World Tibet Network News Saturday, May 09, 1998
NEW DELHI, May 9 (AFP) - Some 200 Tibetan exiles from Nepal demonstrated outside the UN office in New Delhi, Saturday calling for an end to Chinese rule in their homeland and an international probe into rights abuses there.
Witnesses said the protestors shouted anti-Chinese slogans and urged the United Nations to appoint a special envoy to determine the future of Tibet.
A statement by the Tibetan group, the Kyidong Welfare Association, based in Kathmandu, said the UN representative should "promote a peaceful settlement of the question of Tibet and initiate a UN-sponsored plebiscite to ascertain the wishes of the Tibetan people."
It also called for a "special rapporteur to investigate the situation of human rights in Chinese-occupied Tibet."
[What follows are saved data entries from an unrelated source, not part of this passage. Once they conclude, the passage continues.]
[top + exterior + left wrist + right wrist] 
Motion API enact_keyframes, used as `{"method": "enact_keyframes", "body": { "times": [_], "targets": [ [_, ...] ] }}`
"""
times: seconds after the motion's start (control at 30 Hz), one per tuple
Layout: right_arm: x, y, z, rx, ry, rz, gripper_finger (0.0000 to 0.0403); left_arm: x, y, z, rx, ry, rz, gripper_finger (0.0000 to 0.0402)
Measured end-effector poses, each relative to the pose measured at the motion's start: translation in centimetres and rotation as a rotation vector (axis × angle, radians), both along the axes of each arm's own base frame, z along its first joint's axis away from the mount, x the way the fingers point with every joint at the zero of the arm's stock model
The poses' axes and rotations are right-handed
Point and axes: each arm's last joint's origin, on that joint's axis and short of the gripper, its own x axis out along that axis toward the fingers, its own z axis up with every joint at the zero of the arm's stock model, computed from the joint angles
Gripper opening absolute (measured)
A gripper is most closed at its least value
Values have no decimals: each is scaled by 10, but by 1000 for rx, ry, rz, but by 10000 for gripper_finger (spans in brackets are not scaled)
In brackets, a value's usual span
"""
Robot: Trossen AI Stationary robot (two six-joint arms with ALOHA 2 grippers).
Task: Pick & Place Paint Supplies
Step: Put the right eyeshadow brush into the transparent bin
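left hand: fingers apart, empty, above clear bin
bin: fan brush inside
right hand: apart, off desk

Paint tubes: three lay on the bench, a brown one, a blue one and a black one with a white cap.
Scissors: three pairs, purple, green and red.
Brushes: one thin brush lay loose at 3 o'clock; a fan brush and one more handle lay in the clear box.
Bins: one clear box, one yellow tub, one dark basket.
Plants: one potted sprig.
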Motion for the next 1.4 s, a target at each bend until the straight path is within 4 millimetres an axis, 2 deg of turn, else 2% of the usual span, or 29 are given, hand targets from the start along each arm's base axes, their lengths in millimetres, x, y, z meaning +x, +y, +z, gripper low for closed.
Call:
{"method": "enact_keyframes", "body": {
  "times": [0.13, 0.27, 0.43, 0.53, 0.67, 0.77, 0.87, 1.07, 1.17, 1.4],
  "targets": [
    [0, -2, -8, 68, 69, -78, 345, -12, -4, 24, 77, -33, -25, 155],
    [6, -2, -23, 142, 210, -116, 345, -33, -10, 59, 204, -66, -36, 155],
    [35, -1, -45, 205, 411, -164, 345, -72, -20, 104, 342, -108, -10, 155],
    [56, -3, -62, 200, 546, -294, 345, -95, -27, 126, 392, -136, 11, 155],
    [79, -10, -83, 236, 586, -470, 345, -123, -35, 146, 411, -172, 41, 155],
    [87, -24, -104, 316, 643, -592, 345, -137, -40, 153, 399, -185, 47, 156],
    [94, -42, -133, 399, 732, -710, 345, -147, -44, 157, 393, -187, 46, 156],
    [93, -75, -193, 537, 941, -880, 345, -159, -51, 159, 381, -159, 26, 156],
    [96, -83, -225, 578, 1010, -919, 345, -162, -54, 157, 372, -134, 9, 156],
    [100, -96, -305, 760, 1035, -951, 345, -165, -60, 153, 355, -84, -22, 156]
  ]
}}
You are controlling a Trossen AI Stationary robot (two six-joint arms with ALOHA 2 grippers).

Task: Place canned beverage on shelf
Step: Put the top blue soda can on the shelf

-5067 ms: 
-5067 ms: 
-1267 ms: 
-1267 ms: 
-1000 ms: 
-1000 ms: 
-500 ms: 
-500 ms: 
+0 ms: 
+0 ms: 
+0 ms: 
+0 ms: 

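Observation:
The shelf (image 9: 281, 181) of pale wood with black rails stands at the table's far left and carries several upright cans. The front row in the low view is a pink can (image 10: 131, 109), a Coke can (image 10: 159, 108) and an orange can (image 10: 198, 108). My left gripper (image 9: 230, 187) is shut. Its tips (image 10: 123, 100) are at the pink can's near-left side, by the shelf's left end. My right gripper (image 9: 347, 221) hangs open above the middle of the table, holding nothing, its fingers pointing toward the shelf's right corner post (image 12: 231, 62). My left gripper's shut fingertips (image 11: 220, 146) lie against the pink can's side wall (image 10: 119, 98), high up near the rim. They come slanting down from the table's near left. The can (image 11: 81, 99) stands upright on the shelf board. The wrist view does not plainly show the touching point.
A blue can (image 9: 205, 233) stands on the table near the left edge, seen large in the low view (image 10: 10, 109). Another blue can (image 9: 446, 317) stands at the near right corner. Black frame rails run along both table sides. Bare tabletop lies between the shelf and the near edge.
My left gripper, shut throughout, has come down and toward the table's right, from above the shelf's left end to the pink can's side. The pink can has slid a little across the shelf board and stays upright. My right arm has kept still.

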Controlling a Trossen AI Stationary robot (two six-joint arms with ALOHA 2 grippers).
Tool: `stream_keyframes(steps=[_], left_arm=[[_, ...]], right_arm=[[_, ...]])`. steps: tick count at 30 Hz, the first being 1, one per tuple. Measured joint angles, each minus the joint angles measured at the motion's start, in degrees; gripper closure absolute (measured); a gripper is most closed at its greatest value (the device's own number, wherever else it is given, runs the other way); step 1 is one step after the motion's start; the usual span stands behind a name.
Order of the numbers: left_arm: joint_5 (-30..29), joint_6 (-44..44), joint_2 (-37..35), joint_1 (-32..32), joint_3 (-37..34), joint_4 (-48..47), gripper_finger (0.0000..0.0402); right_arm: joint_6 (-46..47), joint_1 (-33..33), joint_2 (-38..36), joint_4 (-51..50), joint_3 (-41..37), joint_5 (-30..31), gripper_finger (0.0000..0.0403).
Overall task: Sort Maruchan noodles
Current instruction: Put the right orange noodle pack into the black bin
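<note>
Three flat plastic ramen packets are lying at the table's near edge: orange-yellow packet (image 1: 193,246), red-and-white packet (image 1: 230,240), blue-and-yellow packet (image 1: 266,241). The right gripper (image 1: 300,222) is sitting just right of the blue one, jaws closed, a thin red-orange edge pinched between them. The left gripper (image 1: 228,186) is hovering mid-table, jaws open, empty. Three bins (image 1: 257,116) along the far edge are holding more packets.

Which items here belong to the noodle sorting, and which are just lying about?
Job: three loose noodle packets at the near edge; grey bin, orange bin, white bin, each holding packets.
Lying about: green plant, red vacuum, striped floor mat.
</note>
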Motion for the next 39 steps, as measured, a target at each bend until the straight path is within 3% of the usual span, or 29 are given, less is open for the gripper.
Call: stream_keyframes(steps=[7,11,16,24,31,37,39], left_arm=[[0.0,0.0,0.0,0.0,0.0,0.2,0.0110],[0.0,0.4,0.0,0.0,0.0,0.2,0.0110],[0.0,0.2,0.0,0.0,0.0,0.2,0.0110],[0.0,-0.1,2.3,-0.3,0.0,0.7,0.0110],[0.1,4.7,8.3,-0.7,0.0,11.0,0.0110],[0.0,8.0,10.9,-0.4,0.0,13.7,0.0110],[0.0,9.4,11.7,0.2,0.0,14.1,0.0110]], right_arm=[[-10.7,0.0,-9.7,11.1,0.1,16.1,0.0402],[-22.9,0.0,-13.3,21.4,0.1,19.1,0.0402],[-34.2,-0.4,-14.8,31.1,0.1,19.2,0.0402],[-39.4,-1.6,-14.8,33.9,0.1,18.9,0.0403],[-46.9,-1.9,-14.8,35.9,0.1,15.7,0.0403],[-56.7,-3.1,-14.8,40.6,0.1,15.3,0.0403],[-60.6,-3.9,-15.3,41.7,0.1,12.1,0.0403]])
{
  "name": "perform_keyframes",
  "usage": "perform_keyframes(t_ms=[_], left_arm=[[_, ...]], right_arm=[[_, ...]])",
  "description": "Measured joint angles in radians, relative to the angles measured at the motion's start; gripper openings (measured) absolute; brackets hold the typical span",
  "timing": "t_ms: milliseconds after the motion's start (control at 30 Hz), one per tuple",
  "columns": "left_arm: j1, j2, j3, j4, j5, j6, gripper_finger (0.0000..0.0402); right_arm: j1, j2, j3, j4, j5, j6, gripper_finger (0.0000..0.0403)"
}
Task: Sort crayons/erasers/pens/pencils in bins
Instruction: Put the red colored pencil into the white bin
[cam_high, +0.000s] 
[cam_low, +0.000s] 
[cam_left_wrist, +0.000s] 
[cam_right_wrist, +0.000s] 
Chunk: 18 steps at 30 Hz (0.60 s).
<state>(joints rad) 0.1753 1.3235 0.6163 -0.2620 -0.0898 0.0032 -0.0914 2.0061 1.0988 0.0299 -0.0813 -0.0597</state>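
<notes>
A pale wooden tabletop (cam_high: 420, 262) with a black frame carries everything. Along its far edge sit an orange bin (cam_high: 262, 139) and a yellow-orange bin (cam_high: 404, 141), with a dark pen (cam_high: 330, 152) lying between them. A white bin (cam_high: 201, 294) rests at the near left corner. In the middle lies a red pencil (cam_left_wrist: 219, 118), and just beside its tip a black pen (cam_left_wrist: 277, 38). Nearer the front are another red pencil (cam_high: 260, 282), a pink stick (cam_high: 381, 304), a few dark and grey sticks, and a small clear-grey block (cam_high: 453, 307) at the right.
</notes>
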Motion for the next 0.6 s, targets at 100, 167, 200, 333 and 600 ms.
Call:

Late last month, a Tibetan monk immolated himself in New Delhi in the first suicide protest in India after police broke up a marathon hunger strike by six Tibetans aimed at demanding Tibetan independence. Five others have replace them and were still fasting on Saturday.
Chinese troops occupied Tibet in 1951. The Dalai Lama and some 100,000 Tibetans fled to India after Beijing crushed an anti-Chinese uprising in Tibet in 1959.